*Collected material*:
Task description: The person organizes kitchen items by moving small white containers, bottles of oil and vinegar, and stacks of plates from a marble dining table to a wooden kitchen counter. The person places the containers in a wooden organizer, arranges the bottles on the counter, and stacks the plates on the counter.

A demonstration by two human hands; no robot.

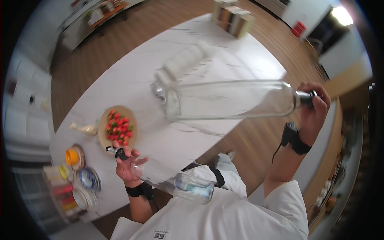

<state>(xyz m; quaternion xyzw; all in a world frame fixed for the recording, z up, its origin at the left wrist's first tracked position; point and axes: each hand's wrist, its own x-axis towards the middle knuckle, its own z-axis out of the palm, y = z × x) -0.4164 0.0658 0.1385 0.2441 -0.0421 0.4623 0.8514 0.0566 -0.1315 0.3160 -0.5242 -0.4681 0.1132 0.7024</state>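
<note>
My right hand (315, 105) grips a tall, square-sided clear glass bottle (231, 99) by its neck and dark stopper. That bottle lies sideways in the air over the white marbled table (144, 78), its base pointing left. In my left hand (132, 165) is the neck of a second clear glass bottle (168, 177), below a black and silver pourer or stopper. This one tilts with its base towards my shirt, and blue shows through near its base. A tan plate of red strawberries (118, 127) is just beyond my left fingers.
Blurred white ribbed objects (183, 64) stand in a row at mid-table, a silver item (158, 90) at their near end. Books (232, 18) stand at the far end. On the left are an orange cup (72, 156), a blue-patterned plate (90, 179) and stacked white dishes (85, 198).
</note>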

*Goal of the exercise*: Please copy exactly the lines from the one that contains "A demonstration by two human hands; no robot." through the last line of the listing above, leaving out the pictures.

*The answer*:
A demonstration by two human hands; no robot.


<state>(xyz m; quaternion xyzw; all in a world frame fixed for the recording, z up, its origin at the left wrist's first tracked position; point and axes: each hand's wrist, its own x-axis towards the middle knuckle, its own z-axis out of the palm, y = z × x) -0.4164 0.0658 0.1385 0.2441 -0.0421 0.4623 0.8514 0.0566 -0.1315 0.3160 -0.5242 -0.4681 0.1132 0.7024</state>
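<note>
My right hand (315, 105) grips a tall, square-sided clear glass bottle (231, 99) by its neck and dark stopper. That bottle lies sideways in the air over the white marbled table (144, 78), its base pointing left. In my left hand (132, 165) is the neck of a second clear glass bottle (168, 177), below a black and silver pourer or stopper. This one tilts with its base towards my shirt, and blue shows through near its base. A tan plate of red strawberries (118, 127) is just beyond my left fingers.
Blurred white ribbed objects (183, 64) stand in a row at mid-table, a silver item (158, 90) at their near end. Books (232, 18) stand at the far end. On the left are an orange cup (72, 156), a blue-patterned plate (90, 179) and stacked white dishes (85, 198).
</note>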

That is the complete answer.